For the data below, restate word for word only the lines from the line containing "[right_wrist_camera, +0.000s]" through the line containing "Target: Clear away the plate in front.", both ends included.
*** Opening Material provided ***
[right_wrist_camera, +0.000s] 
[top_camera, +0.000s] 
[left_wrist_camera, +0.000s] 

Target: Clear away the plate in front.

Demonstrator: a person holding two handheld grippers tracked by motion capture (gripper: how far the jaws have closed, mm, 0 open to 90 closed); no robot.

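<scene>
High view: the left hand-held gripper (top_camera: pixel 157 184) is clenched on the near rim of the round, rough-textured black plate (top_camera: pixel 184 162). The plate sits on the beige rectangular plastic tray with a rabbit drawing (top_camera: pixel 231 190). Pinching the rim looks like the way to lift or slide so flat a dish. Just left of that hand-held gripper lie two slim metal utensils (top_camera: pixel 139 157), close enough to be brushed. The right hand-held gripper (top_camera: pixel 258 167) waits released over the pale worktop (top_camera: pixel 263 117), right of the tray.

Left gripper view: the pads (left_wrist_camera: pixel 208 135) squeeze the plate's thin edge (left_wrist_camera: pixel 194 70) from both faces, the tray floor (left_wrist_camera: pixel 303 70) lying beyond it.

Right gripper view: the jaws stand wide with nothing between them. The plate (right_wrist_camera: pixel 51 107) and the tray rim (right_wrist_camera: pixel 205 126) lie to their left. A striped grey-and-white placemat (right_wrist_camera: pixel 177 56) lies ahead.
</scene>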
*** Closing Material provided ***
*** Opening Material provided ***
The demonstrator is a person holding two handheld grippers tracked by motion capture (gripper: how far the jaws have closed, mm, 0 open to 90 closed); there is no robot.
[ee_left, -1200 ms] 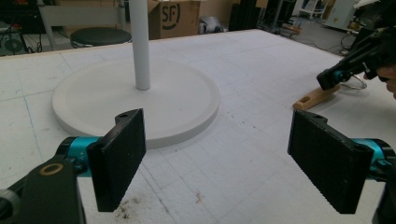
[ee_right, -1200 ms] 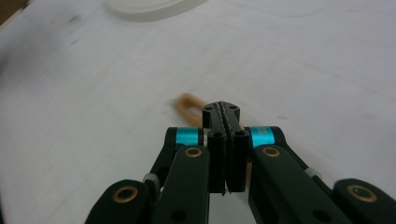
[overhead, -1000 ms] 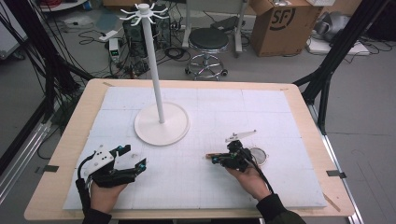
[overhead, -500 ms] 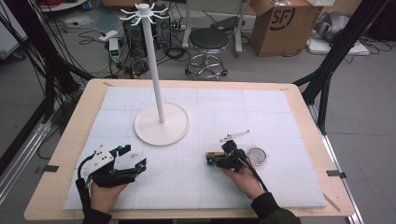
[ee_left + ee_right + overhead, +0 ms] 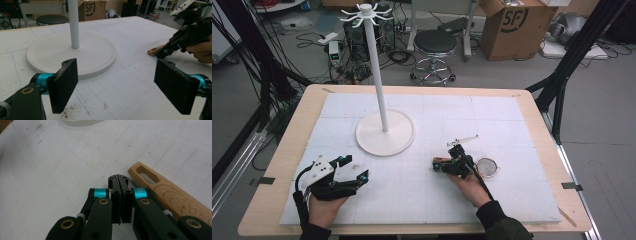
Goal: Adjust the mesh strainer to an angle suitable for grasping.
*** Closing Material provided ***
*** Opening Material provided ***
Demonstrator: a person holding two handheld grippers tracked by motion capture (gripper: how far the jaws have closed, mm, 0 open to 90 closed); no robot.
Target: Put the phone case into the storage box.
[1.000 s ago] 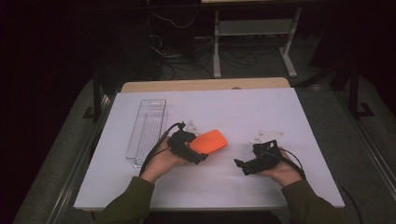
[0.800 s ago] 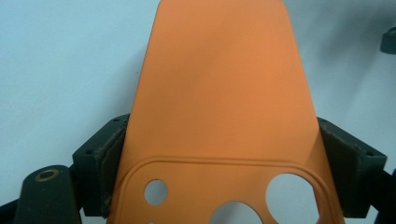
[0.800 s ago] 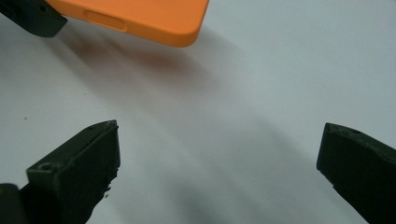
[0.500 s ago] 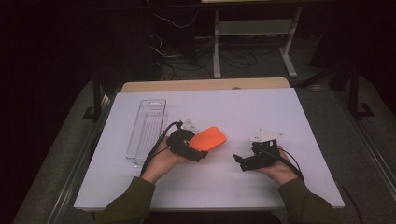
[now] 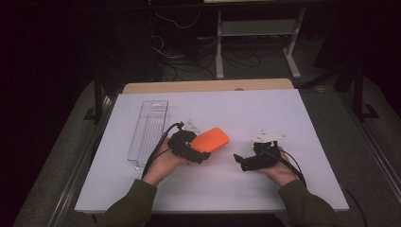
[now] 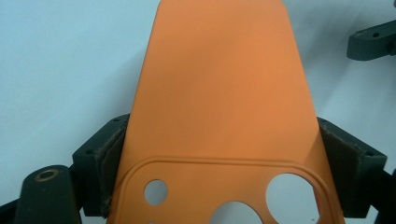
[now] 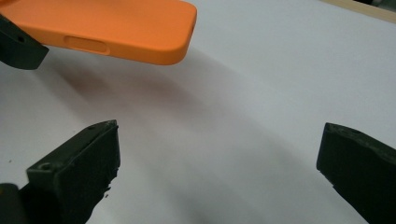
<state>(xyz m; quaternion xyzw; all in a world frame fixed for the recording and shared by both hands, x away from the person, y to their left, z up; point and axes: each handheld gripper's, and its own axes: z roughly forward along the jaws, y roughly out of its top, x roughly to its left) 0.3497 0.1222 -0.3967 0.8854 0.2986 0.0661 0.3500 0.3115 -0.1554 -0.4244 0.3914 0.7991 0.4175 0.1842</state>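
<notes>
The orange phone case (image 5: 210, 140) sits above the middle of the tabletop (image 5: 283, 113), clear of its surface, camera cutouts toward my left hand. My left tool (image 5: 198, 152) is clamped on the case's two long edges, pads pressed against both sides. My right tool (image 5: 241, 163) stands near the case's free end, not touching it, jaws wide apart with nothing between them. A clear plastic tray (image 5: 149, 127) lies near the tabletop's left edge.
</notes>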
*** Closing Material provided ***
◆ Problem solution:
[right_wrist_camera, +0.000s] 
[top_camera, +0.000s] 
[left_wrist_camera, +0.000s] 

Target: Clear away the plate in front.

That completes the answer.